■ YOUR GOAL
From the entries below, reproduce exactly the line containing "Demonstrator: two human", the line containing "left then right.", and every line in between, with nothing added.

(Records from a collection)

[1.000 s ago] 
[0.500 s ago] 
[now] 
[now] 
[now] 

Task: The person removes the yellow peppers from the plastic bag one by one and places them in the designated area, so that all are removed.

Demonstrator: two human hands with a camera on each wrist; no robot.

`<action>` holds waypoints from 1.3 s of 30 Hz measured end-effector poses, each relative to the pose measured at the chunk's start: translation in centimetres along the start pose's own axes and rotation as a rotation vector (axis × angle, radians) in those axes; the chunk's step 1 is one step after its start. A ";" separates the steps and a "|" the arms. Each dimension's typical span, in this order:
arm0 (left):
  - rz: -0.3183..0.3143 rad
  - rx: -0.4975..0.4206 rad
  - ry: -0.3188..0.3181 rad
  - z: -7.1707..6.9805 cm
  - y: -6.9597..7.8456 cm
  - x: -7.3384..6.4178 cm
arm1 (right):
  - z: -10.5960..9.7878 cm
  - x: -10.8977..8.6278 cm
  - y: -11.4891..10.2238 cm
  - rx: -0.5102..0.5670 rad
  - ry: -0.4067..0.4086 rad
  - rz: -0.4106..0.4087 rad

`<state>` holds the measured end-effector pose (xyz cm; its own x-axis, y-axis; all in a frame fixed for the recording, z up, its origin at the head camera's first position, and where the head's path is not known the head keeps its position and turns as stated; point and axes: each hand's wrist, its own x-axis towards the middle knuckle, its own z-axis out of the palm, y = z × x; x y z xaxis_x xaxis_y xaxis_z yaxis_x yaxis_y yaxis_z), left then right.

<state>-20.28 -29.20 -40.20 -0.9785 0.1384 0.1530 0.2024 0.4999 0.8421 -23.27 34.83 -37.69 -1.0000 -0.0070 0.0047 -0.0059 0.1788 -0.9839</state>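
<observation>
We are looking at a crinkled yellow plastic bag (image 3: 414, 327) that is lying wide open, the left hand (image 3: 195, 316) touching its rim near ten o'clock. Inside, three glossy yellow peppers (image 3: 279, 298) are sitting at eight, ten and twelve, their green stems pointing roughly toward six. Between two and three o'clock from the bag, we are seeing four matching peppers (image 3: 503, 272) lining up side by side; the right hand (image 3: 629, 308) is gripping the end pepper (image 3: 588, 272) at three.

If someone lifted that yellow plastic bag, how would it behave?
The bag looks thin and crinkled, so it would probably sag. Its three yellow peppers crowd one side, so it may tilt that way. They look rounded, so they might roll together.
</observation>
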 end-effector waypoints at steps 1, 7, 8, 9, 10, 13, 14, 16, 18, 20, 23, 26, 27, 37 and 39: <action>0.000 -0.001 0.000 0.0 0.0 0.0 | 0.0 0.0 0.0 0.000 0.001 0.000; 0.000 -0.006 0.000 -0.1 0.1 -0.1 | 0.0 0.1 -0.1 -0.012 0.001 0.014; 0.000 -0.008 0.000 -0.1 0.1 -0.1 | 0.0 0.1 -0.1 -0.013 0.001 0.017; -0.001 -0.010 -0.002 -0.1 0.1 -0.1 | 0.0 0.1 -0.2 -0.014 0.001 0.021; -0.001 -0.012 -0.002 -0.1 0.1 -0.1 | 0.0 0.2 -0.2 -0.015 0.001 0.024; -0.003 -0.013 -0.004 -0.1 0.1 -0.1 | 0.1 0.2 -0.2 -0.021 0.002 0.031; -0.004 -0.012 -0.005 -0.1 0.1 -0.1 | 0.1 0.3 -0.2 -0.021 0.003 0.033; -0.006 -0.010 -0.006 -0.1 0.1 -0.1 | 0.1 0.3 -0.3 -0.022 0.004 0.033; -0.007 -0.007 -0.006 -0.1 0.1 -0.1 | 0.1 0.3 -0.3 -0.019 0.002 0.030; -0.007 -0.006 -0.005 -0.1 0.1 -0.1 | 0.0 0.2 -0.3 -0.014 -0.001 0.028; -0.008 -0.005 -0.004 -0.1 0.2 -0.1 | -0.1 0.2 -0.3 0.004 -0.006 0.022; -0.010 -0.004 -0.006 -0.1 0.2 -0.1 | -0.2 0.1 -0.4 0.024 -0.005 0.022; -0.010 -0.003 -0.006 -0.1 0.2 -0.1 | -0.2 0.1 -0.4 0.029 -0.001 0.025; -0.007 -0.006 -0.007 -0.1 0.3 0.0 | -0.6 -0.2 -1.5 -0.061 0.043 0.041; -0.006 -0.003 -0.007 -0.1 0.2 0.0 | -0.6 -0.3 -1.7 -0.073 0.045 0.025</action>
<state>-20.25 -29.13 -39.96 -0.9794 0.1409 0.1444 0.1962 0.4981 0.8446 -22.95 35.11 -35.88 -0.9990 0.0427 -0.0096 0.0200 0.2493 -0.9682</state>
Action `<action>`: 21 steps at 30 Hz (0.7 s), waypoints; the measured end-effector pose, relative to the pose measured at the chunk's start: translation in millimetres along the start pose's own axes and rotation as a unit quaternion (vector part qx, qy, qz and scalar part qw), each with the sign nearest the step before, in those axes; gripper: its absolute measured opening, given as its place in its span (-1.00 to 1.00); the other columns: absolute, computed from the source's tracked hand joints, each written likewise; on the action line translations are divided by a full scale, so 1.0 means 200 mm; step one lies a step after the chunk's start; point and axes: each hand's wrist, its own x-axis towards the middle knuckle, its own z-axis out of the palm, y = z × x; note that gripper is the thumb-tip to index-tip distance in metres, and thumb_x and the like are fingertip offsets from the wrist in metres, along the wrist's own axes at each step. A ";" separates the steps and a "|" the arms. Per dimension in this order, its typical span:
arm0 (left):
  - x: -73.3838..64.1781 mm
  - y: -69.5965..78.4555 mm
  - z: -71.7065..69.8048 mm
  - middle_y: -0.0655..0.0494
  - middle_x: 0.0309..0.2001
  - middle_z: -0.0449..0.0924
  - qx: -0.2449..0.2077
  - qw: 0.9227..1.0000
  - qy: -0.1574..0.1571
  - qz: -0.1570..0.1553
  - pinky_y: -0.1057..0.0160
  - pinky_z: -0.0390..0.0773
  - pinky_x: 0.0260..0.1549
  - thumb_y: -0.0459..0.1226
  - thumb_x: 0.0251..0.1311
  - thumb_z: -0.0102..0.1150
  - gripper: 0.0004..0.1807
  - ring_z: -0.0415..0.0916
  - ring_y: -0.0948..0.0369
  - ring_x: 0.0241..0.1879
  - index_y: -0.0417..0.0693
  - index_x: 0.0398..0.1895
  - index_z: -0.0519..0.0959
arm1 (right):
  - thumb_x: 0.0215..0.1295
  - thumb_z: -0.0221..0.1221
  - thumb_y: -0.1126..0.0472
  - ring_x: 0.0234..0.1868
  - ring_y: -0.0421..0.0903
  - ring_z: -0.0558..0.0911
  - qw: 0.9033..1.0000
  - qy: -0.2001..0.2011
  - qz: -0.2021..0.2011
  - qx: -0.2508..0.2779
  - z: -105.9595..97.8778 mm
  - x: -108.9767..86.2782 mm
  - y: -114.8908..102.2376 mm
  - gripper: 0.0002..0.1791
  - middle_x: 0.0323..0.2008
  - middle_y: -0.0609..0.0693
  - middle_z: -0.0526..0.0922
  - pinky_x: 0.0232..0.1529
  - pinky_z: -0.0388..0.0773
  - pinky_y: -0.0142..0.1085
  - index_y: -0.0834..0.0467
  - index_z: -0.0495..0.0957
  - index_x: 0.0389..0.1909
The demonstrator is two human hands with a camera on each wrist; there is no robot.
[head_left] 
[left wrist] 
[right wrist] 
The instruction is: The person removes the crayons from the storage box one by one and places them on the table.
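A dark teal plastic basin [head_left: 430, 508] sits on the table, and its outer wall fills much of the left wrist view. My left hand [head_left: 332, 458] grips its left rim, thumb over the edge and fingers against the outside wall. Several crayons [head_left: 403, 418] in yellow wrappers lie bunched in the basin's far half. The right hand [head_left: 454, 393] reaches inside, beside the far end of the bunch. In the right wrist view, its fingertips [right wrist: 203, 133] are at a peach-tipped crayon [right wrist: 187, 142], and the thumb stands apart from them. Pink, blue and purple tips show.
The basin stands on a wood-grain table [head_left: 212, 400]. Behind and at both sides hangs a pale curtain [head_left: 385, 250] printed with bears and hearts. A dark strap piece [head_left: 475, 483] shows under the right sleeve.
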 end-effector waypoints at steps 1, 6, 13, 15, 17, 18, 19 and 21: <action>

■ RESPONSE BOX
Demonstrator: two human hands with a camera on each wrist; no robot.

`<action>` holds waypoints from 1.3 s of 30 Hz measured end-effector poses, each relative to the pose measured at the chunk's start: translation in centimetres along the start pose's own axes and rotation as a rotation vector (axis × angle, radians) in those axes; the chunk's step 1 is one step after its start. A ";" separates the steps and a "|" the arms. Each dimension's typical span, in this order:
arm0 (left):
  - rz: -0.3183..0.3143 rad
  - rx: -0.4975..0.4206 rad
  - ry: -0.3188..0.3181 rad
  - z: -7.1707..6.9805 cm
  - y: -6.9597..7.8456 cm
  - x: -7.3384..6.4178 cm
arm1 (right):
  - z: -10.5960..9.7878 cm
  - x: -10.8977..8.6278 cm
  - y: -11.4891..10.2238 cm
  - rx: -0.5102..0.5670 rad
  - ry: -0.4067..0.4086 rad
  - rz: -0.4106..0.4087 rad

`<state>` holds the measured end-effector pose (xyz cm; its own x-axis, y-axis; all in a frame fixed for the recording, z up, its origin at the head camera's first position, and where the head's path is not known the head keeps its position and turns as stated; point and axes: each hand's wrist, its own x-axis towards the middle knuckle, its own z-axis out of the palm, y = z × x; x y z xaxis_x xaxis_y xaxis_z yaxis_x yaxis_y yaxis_z), left then right.

This answer requires no additional content.